Este tipo aguantó una semana entera y en cambio ganó dinero? ¿Por qué es tan contraintuitivo...
El arte de detener las pérdidas es no hacer nada, eso lo he sentido...
En lugar de hacer scroll y mirar el mercado, es mejor ir a dormir, solo cuando estás despierto puedes entender claramente la tendencia.
Los días con más de diez operaciones son realmente agotadores, ahora entiendo lo que significa ser masacrado por el mercado…
Un mes de tiempo, la cuenta perdió un total de 80,000 USDT. ¿Y después? En las siguientes dos semanas, ¡logró recuperar 50,000 de forma contraria!
Detrás de este cambio, no hay ningún secreto técnico complicado.
El problema de este trader era bastante típico: podía leer indicadores, dibujar niveles de soporte y resistencia, y en cuanto había algún movimiento en el mercado, no podía resistirse a hacer una operación. Parecía que lo sabía todo, excepto por un fallo fatal: ¡sus dedos eran demasiado activos!
Un día, vino y dijo una frase que sonó muy dura pero también muy real: «No espero hacerme rico de la noche a la mañana, solo quiero que dejen de comerme lentamente día a día.»
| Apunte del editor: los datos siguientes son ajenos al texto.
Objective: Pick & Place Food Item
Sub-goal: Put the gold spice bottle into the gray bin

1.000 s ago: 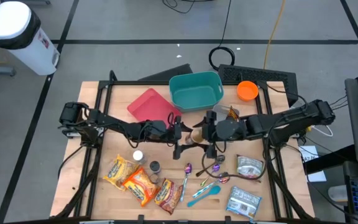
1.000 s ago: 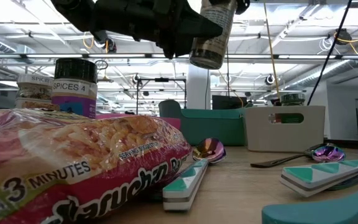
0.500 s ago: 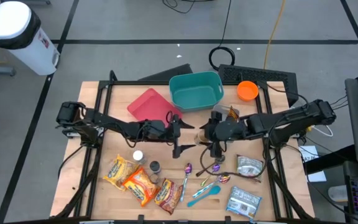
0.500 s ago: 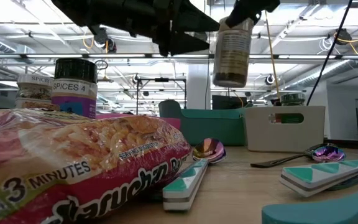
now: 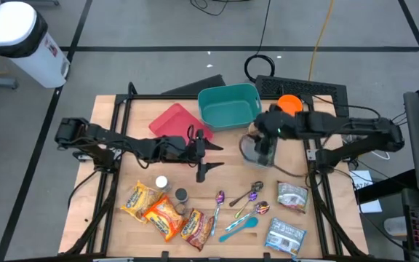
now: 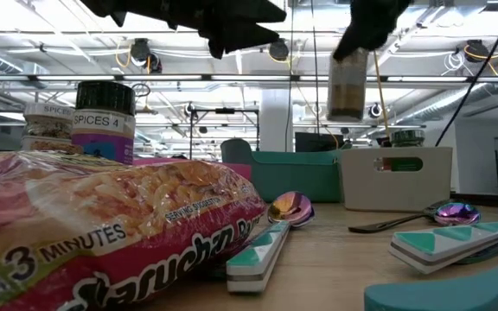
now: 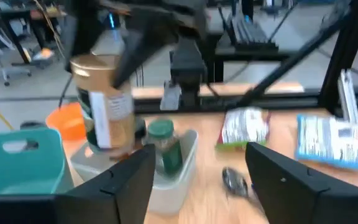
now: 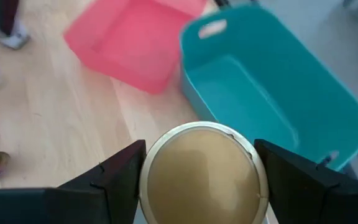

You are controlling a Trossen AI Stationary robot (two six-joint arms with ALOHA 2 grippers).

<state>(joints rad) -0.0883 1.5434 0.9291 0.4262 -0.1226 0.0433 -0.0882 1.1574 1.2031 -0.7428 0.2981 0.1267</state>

No le expliqué ninguna regla técnica avanzada, solo le propuse probar una restricción sencilla: como máximo dos operaciones por semana.
En la primera semana, claramente se notaba que estaba conteniendo las ganas. Las fluctuaciones del mercado le hacían temblar los dedos, pero logró resistirse. ¿El resultado? Esa semana no tuvo pérdidas.
Hacia el décimo día, empezó a notar un fenómeno que iba en contra de su intuición: cuanto menos perseguía y buscaba entrar, más lograba captar movimientos completos del mercado.
Dos semanas después, envió una captura de pantalla de su cuenta. La pérdida de 8万 finalmente se detuvo, e incluso logró acumular una ganancia adicional de 5万.
Su resumen fue muy simple: «Resulta que no hacer operaciones es mucho mejor que hacerlas al azar.»
La razón por la que esta historia vale la pena escuchar es porque revela un fenómeno común en el mercado. Muchas personas en realidad no carecen de oportunidades, sino de una disciplina que les permita desacelerar su ritmo. Operar con frecuencia es como luchar constantemente contra el mercado, y al final, suele desgastarlos por completo.
Si tú también has pasado por una fase de consumo excesivo por sobreoperar, quizás el verdadero punto de ruptura no esté en aprender más técnicas de trading, sino en encontrar un método que te permita desacelerar y mantener la calma en tus operaciones.